RAW DATA section start
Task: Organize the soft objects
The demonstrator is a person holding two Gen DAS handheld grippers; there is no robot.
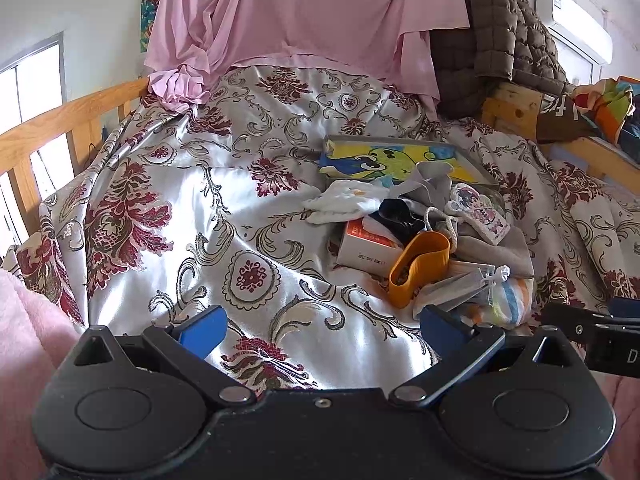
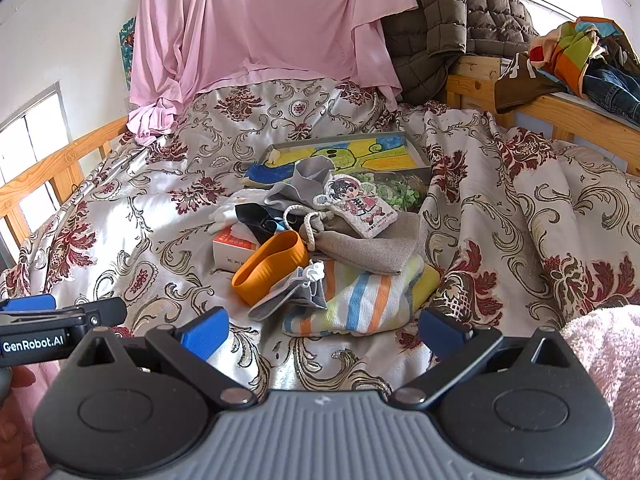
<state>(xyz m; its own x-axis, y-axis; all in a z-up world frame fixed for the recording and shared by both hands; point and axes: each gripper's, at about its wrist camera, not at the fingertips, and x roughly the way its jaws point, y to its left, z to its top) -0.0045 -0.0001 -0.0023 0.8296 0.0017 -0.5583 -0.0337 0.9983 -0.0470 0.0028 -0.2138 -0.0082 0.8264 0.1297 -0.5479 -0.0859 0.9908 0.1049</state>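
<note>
Two grippers hover low over the bed, and we hold nothing in either. Our right gripper (image 2: 322,334) has its jaws spread wide, and the striped towel (image 2: 360,300) lies straight ahead just beyond them, its long axis running across the opening. Our left gripper (image 1: 320,330), jaws equally wide, faces bare bedspread (image 1: 180,208); the pile sits off to its right. Farther on lie the orange band (image 2: 270,266), the burlap pouch (image 2: 368,246) and the tray (image 2: 344,152). We judge the right gripper nearer.

A bed (image 2: 160,264) in floral satin carries a heap right of centre: striped towel (image 2: 360,300) nearest, picture tray (image 2: 400,138) farthest, white box (image 2: 228,254) left.
</note>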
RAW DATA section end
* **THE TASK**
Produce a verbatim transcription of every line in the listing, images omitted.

* **RESPONSE**
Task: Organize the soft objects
The demonstrator is a person holding two Gen DAS handheld grippers; there is no robot.
<state>(xyz m; its own x-axis, y-axis; all in a z-up world frame fixed for the recording and shared by both hands; point and axes: each gripper's, at about its wrist camera, not at the fingertips, and x roughly the way its jaws point, y to its left, z to its top) -0.0045 -0.0001 -0.0023 0.8296 0.0017 -0.5583 -0.0337 0.9983 -0.0470 0.0028 -0.2138 -0.0082 0.8264 0.1297 -0.5479 -0.0859 0.9908 0.1049</state>
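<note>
Two grippers hover low over the bed, and we hold nothing in either. Our right gripper (image 2: 322,334) has its jaws spread wide, and the striped towel (image 2: 360,300) lies straight ahead just beyond them, its long axis running across the opening. Our left gripper (image 1: 320,330), jaws equally wide, faces bare bedspread (image 1: 180,208); the pile sits off to its right. Farther on lie the orange band (image 2: 270,266), the burlap pouch (image 2: 368,246) and the tray (image 2: 344,152). We judge the right gripper nearer.

A bed (image 2: 160,264) in floral satin carries a heap right of centre: striped towel (image 2: 360,300) nearest, picture tray (image 2: 400,138) farthest, white box (image 2: 228,254) left.
</note>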

The answer given is complete.